3. Creation of the Training Set and Training Process

To capture good driving behavior, the simulator was run on Windows 10 x64 using a PlayStation 4 controller to try and keep inputs smooth. Approximately 5-6 laps were run around the test (left) course, with 2 additional laps training for recovery, i.e.: one where I recorded driving going back to center from the right part of the track, and a similar one but from the left side. To avoid bias towards straight driving, 5-6 more laps were run around the track, but in the opposite direction. Here is an example image of center lane driving:

Here are examples of left and right-side recovery, to teach the car what to do when it is too far left or right from the center of the road.

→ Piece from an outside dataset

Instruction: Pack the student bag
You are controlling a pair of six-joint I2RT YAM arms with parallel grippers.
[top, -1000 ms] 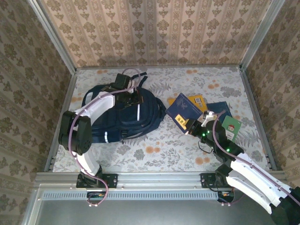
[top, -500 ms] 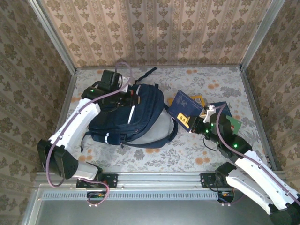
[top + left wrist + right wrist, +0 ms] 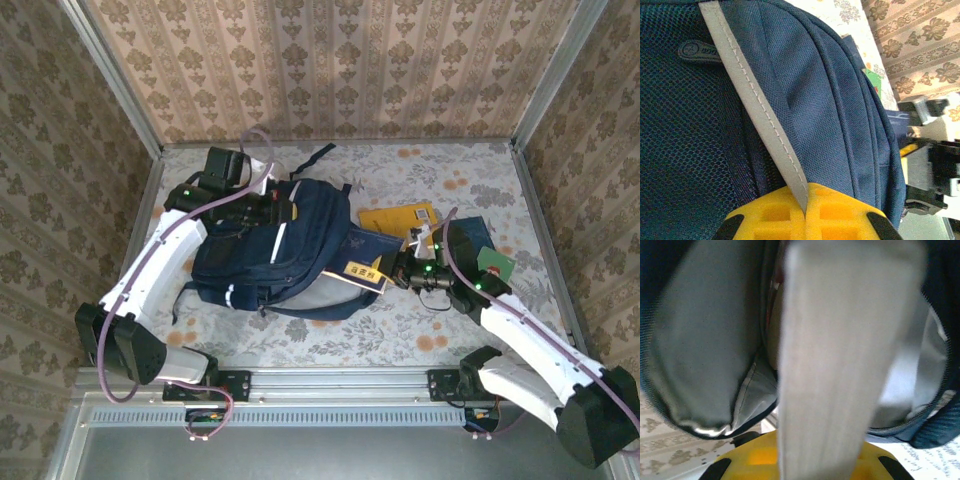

These images show what a recovery looks like, from the left and right sides of the road, respectively:

To augment the data set, I originally used the entire training set as a validation set, and instead used cropping, resizing, brightness changes, image translations, and horizontal flips, to create an entirely different training set using a Keras generator, all suggested by Vivek Yadav's Medium post. For example, here is the output of the generator for a batch size of 16:

After the collection process, I had 13698 data points, which tripled if you include left and right cameras.

I used this training data for training the model. I trained the model for a set number of epochs, while looking at the validation loss. I set to implement an early-stopping callback to the model so that it would stop training when the validation loss would stop decreasing, but did so manually instead.